#44627 - ymalik - Fri Jun 03, 2005 7:40 pm
Hello,
I am new to ARM 32 assembly. For practice, I am implementing many common functions in assembly. I am trying to implement strcat(). Here is the code. When I call the functions, the screen just blanks out:
Code: |
.thumb
.thumb_func
.align
.global strcat2
.type strcat2,function
/*
* r0: first string
r1: string to append to first string
r2: where to store two appended strings
C-code:
strcat2(const char *one, const char *two, const char *result)
{
char *temp_one, *temp_two, *temp_result;
temp_one = one;
temp_two = two;
temp_result = result;
while(*temp_one)
{
*temp_result = *temp_one;
temp_one++;
temp_result++;
}
while(*temp_two)
{
*temp_result = *temp_two;
temp_result++;
temp_two++;
}
*temp_result = 0;
}
*/
strcat2:
push {r0-r3} @ r3 used to store character for comparison
@ r0-r2 store addresses of constant pointers, but they
@ will changed within the function, so push them as well
loop1:
ldr r3, [r0]
cmp r3, #0
beq loop2
str r3, [r2]
add r0, r0, #1
add r2, r2, #1
b loop1
loop2:
ldr r3, [r1]
cmp r3, #0
beq done
str r3, [r2]
add r1, r1, #1
add r2, r2, #1
b loop2
done:
str r3, [r2]
pop {r0-r3}
mov pc, r14
|
And the prototype:
Code: |
void strcat2(const char *, const char *, const char *);
|
Thanks,
Yasir
#44629 - DekuTree64 - Fri Jun 03, 2005 7:55 pm
You should be using ldrsb/strb instead of ldr/str. ldr loads 4 bytes, so you'll most likely miss your single-byte null terminator.
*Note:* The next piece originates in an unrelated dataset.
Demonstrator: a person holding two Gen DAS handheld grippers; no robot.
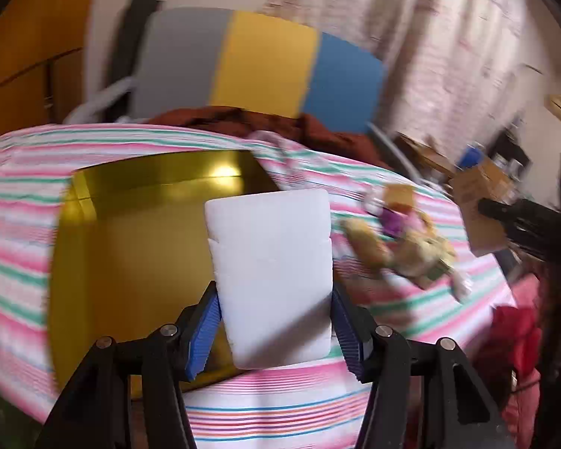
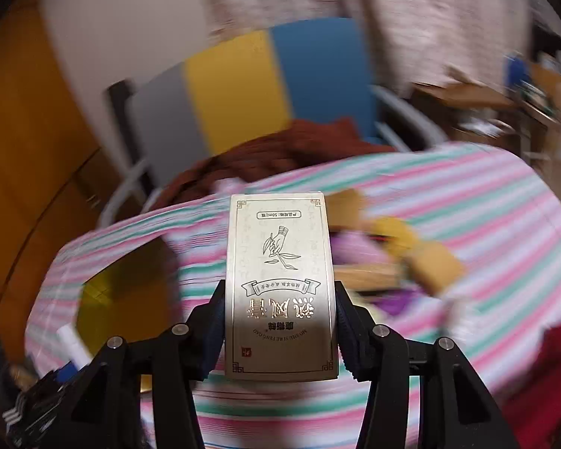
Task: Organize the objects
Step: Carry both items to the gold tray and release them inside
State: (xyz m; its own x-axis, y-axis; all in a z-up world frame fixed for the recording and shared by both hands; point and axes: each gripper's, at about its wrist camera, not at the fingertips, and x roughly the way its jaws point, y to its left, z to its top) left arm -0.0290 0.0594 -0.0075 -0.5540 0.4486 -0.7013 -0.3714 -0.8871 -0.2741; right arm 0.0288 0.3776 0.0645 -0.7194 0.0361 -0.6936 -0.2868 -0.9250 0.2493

You could use ldrb instead of ldrsb, since all the normal ascii characters are below 128, but just for exactness to the original C code, the chars are signed.
_________________
___________
The best optimization is to do nothing at all.
Therefore a fully optimized program doesn't exist.
-Deku
#44633 - strager - Fri Jun 03, 2005 8:07 pm
Your declaration is incorrect: remove the last 'const'. Also, you need to use LDRB or LDRSB, like Deku stated in his post.
#44634 - ymalik - Fri Jun 03, 2005 8:08 pm
Thank you. I will try that soon. Question though: I followed the tutorial at http://www.ee.ic.ac.uk/pcheung/teaching/ee2_computing/Lecture_7.pdf, and they use stmda r13!, {r0-r3} to push onto the stack. However, the assembler did not accept that, and I had to use push. Does stmda not work under GCC?
#44636 - ymalik - Fri Jun 03, 2005 8:10 pm
strager wrote: |
Your declaration is incorrect: remove the last 'const'. |
I don't understand. The pointer is not changing; just the value the pointer is pointing at is changing. Is this correct?
#44637 - strager - Fri Jun 03, 2005 8:11 pm
That is an ARM statement. You must replace .thumb with .arm, and have the option -mthumb-interwork in your commandline (you should already). Clear enough?
#44640 - sajiimori - Fri Jun 03, 2005 8:29 pm
Put the const before the * to say that the data the pointer points to is const. Put the const after the * to say that the pointer itself is const. The latter form is rarely used.
#44647 - DekuTree64 - Fri Jun 03, 2005 9:53 pm
You don't even need to push/pop r0-r3, because the calling function expects them to be trashed.
Another little optimization is that you can increment the pointers right in the load/store instructions:
Code: |
ldrsb r3, [r0], #1 @ Load signed byte, then increment r0
strb r3, [r2], #1 @ Store byte (signed or unsigned), inc r2 |
_________________
___________
The best optimization is to do nothing at all.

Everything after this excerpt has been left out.